Extracting features for training data...
Using 5248 examples from each class for balanced training


Processing positive examples: 100%|██████████| 5248/5248 [00:00<00:00, 8789.01it/s]
Processing negative examples: 100%|██████████| 5248/5248 [00:00<00:00, 9217.74it/s]

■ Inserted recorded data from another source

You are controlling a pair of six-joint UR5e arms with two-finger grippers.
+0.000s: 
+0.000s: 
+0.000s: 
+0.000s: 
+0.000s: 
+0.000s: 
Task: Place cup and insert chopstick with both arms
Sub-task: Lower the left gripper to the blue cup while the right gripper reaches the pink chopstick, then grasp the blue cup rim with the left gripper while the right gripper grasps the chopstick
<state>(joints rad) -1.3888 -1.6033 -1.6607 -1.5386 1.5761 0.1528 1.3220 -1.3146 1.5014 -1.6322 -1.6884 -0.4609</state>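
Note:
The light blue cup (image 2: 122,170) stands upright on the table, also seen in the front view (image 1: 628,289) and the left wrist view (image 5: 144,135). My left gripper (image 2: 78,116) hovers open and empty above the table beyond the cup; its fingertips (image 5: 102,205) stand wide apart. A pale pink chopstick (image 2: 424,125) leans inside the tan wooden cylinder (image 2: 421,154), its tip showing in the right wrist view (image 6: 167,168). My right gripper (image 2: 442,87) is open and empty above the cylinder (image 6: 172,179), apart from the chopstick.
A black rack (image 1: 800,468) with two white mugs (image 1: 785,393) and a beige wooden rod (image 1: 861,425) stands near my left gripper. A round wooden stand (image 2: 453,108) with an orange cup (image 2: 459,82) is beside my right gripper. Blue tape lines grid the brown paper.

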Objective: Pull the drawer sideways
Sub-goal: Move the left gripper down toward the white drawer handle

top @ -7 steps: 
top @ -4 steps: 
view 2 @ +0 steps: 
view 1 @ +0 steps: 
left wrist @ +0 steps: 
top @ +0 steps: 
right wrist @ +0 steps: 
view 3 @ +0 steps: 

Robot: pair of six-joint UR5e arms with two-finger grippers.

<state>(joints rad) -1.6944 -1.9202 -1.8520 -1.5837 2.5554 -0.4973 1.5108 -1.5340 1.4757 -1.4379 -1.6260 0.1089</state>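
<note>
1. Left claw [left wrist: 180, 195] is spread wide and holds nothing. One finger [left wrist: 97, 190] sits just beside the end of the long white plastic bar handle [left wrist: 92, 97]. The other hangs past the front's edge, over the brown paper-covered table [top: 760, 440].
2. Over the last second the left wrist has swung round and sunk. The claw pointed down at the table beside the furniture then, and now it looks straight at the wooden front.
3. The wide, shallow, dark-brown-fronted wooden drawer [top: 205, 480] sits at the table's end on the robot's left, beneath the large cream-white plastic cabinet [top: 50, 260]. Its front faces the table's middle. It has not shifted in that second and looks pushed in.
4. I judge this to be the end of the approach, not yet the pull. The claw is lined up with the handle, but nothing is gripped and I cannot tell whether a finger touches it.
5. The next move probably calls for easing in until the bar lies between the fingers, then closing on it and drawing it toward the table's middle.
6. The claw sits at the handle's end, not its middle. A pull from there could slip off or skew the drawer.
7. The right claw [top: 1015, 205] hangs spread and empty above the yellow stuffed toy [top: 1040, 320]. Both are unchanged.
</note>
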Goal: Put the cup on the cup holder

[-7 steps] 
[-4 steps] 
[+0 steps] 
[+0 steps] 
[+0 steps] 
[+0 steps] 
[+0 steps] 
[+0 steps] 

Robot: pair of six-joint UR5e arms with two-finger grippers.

# V. Train & performance training

In [33]:
print("Training model...")
model = RandomForestClassifier(n_estimators=100, max_depth=10, random_state=42, n_jobs=-1)
with tqdm(total=1, desc="Training RandomForest") as pbar:
    model.fit(X_train, y_train)
    pbar.update(1)

Training model...


Training RandomForest: 100%|██████████| 1/1 [00:00<00:00,  4.17it/s]


In [None]:
y_val_pred = model.predict(X_val)
print("\n----- Validation Results -----")
print(f"Validation Accuracy: {accuracy_score(y_val, y_val_pred):.4f}")
print(f"Validation F1 Score: {f1_score(y_val, y_val_pred):.4f}")
print(f"Validation Precision: {precision_score(y_val, y_val_pred):.4f}")
print(f"Validation Recall: {recall_score(y_val, y_val_pred):.4f}")
print("Validation Confusion Matrix:")
print(confusion_matrix(y_val, y_val_pred))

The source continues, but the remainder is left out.